### Data block

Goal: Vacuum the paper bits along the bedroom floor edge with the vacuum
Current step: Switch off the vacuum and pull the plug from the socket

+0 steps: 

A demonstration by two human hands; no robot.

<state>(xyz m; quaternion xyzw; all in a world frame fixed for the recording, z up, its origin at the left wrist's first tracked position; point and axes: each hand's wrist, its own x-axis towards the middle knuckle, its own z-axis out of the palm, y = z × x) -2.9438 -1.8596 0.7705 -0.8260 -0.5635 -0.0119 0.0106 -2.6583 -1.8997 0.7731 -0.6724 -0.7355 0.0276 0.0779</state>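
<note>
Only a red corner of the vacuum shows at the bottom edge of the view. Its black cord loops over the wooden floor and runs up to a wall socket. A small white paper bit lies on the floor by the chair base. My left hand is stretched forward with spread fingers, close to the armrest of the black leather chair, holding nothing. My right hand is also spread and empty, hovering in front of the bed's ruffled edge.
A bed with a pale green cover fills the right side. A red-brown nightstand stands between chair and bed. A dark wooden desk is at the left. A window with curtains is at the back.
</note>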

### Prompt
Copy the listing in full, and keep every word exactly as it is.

### Answer below
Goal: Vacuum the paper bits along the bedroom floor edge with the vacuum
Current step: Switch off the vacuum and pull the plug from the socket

+0 steps: 

A demonstration by two human hands; no robot.

<state>(xyz m; quaternion xyzw; all in a world frame fixed for the recording, z up, its origin at the left wrist's first tracked position; point and axes: each hand's wrist, its own x-axis towards the middle knuckle, its own z-axis out of the palm, y = z × x) -2.9438 -1.8596 0.7705 -0.8260 -0.5635 -0.0119 0.0106 -2.6583 -1.8997 0.7731 -0.6724 -0.7355 0.0276 0.0779</state>
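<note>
Only a red corner of the vacuum shows at the bottom edge of the view. Its black cord loops over the wooden floor and runs up to a wall socket. A small white paper bit lies on the floor by the chair base. My left hand is stretched forward with spread fingers, close to the armrest of the black leather chair, holding nothing. My right hand is also spread and empty, hovering in front of the bed's ruffled edge.
A bed with a pale green cover fills the right side. A red-brown nightstand stands between chair and bed. A dark wooden desk is at the left. A window with curtains is at the back.
</note>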

The output given is complete.